Narrowing the lens even further, he said Russia has failed on the regional level to offer the old Soviet republics much reason to tie their futures in with Russia.
“It's again the crisis of hegemony in the meaning of not being capable to present an attractive soft power project to the former Soviet peripheries: to the former Soviet republics, Ukraine, Belarus, Kazakhstan, the Caucasian republics, Central Asia and so on,” Ishchenko said.
“Russia, for 30 years, could not present anything comparable to American soft power, to the European Union's soft power – the power of attraction,” he continued.
“Russia failed in doing this despite all the talk about Russian propaganda that influences the outcome of elections,” he said. “It has proved to be much weaker even in the closest states, in the neighboring states, and that's why this Euromaidan Revolution” happened.
The roots of the war in Ukraine go back to the so-called “Euromaidan Revolution.”
Over the winter of 2013 and 2014, a mass uprising broke out when former Ukrainian President Viktor Yanukovych scrapped a deal to bring Ukraine into closer alignment with the EU and instead opted to deepen relations with Russia.
Protesters took over Maidan Square at the center of Kyiv in November 2013 and stayed for months. The uprisingeventually turned violent under the influence of far-right radical nationalists.
The revolt was massively supported in western Ukraine, but also by many urban segments. In eastern and southern Ukraine, though, support was much weaker.

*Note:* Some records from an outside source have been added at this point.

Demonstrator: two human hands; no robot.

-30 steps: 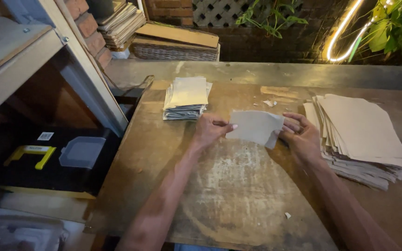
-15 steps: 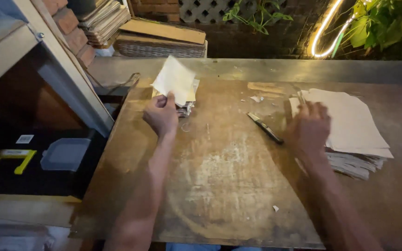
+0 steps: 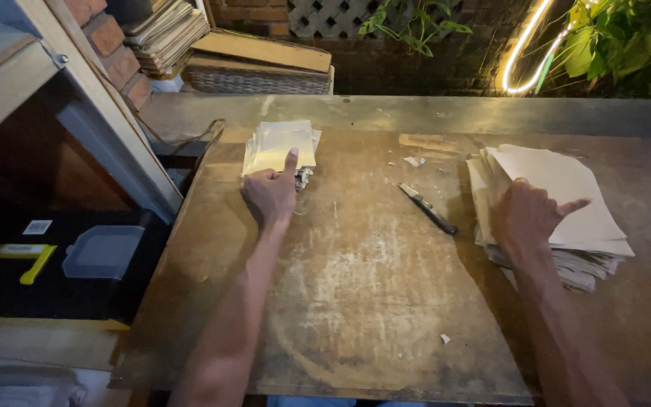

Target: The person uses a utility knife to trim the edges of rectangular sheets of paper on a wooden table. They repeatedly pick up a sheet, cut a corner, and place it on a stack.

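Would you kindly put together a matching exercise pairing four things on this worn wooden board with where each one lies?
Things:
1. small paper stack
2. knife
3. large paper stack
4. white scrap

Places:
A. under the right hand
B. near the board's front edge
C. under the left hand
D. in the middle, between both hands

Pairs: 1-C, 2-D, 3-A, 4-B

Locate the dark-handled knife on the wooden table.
In the head view, the dark-handled knife lies right of centre on the worn wooden table, beside the right hand.
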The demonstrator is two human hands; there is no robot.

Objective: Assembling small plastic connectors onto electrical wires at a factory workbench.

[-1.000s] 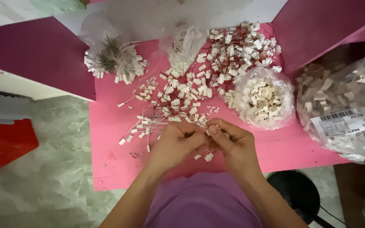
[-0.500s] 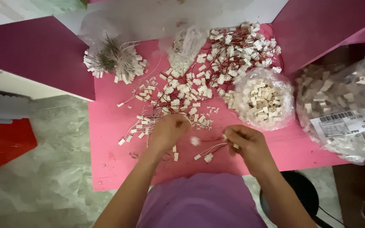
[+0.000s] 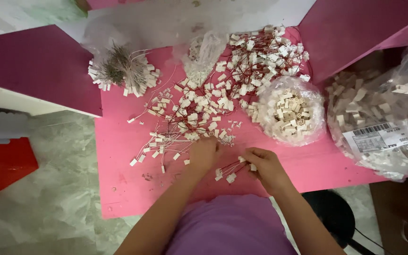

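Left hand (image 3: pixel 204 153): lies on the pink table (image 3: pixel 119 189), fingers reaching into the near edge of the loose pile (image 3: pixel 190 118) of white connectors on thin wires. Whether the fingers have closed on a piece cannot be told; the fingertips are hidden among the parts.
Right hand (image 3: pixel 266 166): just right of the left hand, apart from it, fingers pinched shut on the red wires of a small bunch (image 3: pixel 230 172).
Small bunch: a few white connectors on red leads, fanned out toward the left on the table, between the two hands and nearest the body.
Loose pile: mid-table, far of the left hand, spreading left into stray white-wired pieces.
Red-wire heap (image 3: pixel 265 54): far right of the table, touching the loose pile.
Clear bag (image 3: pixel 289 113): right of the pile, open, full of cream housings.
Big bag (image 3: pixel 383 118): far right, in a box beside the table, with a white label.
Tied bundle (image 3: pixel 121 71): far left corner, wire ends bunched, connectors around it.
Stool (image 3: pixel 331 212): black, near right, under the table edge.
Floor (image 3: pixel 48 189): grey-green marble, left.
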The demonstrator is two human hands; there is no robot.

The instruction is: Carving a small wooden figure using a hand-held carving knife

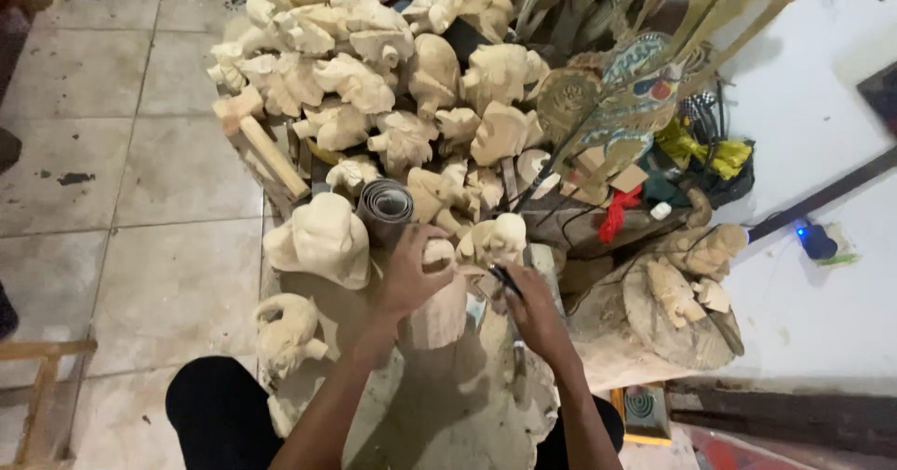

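On a tiled floor w/ carvings (374,78) piled behind, a wood block (439,311) is steadied upright on the stump's (448,405) near edge by the left hand (411,274), clamped round it, while a dark tool (505,278) is pinched in the right hand (533,306).

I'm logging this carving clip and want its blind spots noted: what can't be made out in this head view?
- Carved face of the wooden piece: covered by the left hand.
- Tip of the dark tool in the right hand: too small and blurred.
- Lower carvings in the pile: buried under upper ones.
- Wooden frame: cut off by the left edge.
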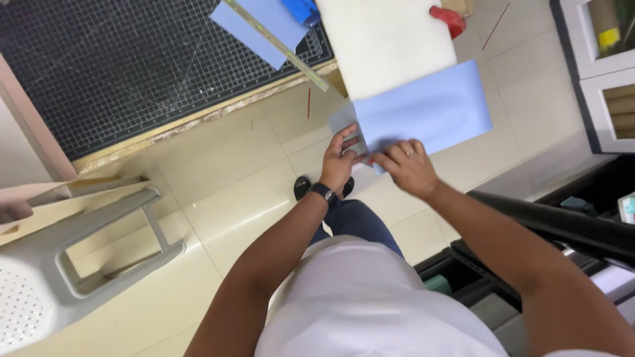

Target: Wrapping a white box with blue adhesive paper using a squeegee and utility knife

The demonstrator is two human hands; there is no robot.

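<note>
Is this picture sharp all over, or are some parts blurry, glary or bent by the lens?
In the head view, the light is soft and even, with only faint sheen on the floor tiles; the blue paper and both hands, left and right, are slightly soft; the grey stool and cutting mat lean outward, stretched by the wide lens.

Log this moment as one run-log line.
left hand: pinching blue sheet edge | right hand: pressing same sheet's lower edge | sheet: held above tiled floor | nearby: cutting mat, ruler
</note>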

Eventually, the violent uprising forced Yanukovych to flee to Russia and a pro-Western government was installed in Kyiv.
But the tensions within Ukraine only sharpened and worsened following the Euromaidan Revolution with Russia's annexation of Crimea and the breakout of armed conflict in Donbas, a region of eastern Ukraine. The war in Donbas carried on for eight years, killing about 14,000 civilians and forcing 2 million people from their homes.
Ishchenko said Russia decided to use coercion and military force to get its way in Ukraine.